Не знаю, как другим молодым людям, но мне случалось быть в немецком и в русском театре, как и в балаганах о Святой, т. е. очень редко. Я винился знакомым, что видел три немецкие оперы, именно Волшебную Флейту Моцарта, венскую народную Донаувейбхен и весьма забавный фарс die Schwestern aus Prag, и надо мной готовы были смеяться. Наша новорожденная драматическая литература стояла в глазах наших всё-таки выше немецкой; она была по крайней мере бледная копия французской, которая обществом почиталась тогда первейшею в мире. Играли, однако же, немецкие комедии и трагедии перед немецкою публикой, которая в Петербурге всегда бывает многочисленна и которая тогда бредила Шиллеровыми Разбойниками и Дон-Карлосом. В это время (да полно, не так ли и ныне?) на немецком языке всё серьёзное казалось мне нестерпимым, всё пристойно-веселое скучным, всё нежное отвратительным; нравились мне одни только фарсы. Вот отчего остались у меня в памяти только два искусные забавника, Штейнберг и Линденштейн, да еще одна молоденькая певица, демоазель Брюкль, совсем не забавная, но примечательная по огромному голосу своему, не скажу приятному, и по немецкой постоянности, с какою слушали ее в одних ролях более тридцати лет и с какою она занимала их.

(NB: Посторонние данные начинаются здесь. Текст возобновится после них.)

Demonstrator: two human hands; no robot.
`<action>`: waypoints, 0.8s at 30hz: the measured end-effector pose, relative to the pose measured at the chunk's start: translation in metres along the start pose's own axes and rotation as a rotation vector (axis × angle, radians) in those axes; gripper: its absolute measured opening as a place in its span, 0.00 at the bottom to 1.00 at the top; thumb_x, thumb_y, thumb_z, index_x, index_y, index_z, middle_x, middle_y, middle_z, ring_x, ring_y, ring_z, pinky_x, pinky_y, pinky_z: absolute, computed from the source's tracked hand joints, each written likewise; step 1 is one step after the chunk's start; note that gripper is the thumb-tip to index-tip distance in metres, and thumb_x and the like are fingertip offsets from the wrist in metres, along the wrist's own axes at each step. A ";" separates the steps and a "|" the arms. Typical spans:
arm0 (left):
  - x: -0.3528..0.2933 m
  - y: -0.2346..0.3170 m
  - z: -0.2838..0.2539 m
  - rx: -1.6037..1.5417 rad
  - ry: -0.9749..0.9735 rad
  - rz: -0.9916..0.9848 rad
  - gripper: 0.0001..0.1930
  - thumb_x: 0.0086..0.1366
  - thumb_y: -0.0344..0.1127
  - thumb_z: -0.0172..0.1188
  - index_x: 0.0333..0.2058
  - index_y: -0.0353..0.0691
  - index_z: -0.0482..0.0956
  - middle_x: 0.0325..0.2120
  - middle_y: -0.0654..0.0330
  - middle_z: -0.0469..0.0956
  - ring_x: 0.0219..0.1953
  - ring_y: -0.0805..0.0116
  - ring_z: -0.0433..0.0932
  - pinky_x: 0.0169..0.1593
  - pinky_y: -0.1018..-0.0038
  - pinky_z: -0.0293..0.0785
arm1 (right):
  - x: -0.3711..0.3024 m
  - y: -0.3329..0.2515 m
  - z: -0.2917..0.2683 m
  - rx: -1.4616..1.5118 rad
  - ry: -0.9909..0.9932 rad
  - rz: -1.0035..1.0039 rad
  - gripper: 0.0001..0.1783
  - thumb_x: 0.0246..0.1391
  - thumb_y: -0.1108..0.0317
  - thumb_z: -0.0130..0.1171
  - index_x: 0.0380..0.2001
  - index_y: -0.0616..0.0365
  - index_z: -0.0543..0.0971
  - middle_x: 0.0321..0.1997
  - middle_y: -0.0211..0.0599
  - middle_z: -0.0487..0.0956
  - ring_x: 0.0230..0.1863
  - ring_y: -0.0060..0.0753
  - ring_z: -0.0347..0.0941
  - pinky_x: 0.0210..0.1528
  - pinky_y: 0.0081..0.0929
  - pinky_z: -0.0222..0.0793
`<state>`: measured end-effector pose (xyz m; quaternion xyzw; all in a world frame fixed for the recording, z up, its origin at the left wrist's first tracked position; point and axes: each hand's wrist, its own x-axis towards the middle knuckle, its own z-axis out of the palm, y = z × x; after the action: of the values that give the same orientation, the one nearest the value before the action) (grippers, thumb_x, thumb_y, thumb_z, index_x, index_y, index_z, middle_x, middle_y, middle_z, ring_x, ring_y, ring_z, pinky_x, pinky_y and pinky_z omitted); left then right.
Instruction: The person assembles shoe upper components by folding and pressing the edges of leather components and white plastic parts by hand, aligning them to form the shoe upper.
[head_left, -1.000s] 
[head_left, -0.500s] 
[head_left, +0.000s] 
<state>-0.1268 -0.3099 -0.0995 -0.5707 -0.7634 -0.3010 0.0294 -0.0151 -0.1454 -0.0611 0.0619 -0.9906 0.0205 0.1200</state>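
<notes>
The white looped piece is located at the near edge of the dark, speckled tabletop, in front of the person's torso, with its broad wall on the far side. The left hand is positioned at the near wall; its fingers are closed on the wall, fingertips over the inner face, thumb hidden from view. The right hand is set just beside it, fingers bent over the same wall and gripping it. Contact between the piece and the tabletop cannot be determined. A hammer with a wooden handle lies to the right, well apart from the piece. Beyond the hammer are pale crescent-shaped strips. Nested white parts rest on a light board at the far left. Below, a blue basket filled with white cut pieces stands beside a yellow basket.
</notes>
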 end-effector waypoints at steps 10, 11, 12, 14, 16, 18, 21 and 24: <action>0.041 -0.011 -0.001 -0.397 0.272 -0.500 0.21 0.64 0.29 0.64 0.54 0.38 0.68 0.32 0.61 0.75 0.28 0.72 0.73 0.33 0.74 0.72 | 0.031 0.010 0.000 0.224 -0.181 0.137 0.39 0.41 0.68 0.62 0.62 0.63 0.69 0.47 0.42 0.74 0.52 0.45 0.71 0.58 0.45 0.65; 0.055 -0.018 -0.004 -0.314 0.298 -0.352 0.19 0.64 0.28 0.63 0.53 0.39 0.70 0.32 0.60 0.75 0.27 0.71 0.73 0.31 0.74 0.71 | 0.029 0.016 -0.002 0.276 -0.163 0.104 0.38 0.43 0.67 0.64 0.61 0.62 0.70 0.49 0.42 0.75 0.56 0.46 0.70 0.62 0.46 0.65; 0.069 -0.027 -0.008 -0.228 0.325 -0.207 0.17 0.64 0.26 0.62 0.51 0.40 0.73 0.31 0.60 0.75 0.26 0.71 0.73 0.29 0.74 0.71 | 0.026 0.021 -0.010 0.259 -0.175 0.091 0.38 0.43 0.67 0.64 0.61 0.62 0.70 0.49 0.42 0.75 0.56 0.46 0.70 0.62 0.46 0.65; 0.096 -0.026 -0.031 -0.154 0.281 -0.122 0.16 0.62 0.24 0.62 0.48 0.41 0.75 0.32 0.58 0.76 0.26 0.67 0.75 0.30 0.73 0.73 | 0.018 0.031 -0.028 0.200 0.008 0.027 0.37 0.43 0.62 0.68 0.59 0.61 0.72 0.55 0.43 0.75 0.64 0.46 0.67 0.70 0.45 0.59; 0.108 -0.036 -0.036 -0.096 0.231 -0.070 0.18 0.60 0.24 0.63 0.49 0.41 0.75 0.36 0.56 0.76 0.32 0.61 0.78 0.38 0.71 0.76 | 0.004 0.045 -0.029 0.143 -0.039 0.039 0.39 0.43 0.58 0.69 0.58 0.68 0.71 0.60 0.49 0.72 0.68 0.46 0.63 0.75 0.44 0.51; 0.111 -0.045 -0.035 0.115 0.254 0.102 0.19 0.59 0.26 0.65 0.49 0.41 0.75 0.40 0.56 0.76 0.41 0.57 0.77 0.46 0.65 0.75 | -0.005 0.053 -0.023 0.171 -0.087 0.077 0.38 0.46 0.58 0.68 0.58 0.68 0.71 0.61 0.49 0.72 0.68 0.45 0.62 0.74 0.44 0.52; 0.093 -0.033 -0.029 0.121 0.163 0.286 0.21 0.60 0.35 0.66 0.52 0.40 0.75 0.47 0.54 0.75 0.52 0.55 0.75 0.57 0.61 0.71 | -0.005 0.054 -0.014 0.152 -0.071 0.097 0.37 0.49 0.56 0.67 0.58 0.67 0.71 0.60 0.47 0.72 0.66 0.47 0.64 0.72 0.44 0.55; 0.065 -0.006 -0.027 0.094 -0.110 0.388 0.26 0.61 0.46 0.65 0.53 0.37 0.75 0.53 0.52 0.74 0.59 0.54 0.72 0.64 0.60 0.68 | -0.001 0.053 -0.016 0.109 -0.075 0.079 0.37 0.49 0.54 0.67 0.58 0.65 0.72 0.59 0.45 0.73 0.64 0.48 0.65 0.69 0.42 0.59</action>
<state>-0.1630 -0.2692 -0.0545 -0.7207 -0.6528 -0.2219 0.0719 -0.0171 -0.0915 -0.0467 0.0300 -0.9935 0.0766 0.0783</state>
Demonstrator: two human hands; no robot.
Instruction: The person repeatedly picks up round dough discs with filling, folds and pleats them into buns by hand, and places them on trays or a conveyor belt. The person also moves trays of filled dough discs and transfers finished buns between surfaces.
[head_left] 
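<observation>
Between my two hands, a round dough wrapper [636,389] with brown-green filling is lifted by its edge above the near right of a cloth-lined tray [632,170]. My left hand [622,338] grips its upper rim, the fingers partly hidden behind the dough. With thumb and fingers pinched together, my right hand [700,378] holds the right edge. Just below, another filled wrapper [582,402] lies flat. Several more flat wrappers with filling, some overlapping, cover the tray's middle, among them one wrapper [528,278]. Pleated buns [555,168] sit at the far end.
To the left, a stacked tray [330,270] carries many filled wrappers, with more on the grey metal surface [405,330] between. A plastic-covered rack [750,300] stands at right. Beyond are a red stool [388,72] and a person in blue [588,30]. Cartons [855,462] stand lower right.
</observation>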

Русский театр, в первые два-три года Александрова царствования, оставался еще Российским театром, созданным Сумароковым, и почти не подвигался вперед. Незадолго до приезда моего, представление одной новой пьесы, Лиза или Торжество благодарности, весьма ничтожной и давно забытой, было важным происшествием и возбудило не только внимание, но и удивление публики, и автор г. Ильин удостоился чести совершенно повой, дотоле у нас неслыханной: его вызвали на сцену. Ободренный сим примером, другой, столь же неизвестный автор г. Федоров, следующею весною, вывел свою драму, другую Лизу, взятую из Бедной Лизы Карамзина, но имел успех уже посредственный. Недолго жалкие сии люди одни владели русскою сценой, пока не явились сперва Крылов, а вскоре потом и Шаховской и продлили цепь русских комиков, прерванную смертью Княжнина и Фон-Визина и молчанием Капниста. Крылов, с которым я тогда редко и довольно сухо встречался, перестал уже жить по добрым людям и испытывал силы свои в разных литературных родах. Каждый бы ему дался, и тому служат доказательством две написанные им в это время комедии: Урок дочкам и Модная ласка. Но чтобы на этом поприще достигнуть возможного совершенства, не доставало ему одного — прилежания. Басни избрал он не потому, чтобы почитал их единственной стезей, могущей вести его к известности и славе, а потому что находил ее удобнейшей, легчайшею и прибыльнейшей [75] . О Шаховском, с которым я после так коротко был знаком, о его слабостях и достоинствах, нахожу, что здесь еще не место говорить.
75
На вопрос одного умершего ныне поэта, который спрашивал его: отчего он басни предпочел другим стихотворениям, он отвечал: «Этот род понятен каждому; его читают и слуги, и дети… ну, и скоро рвут».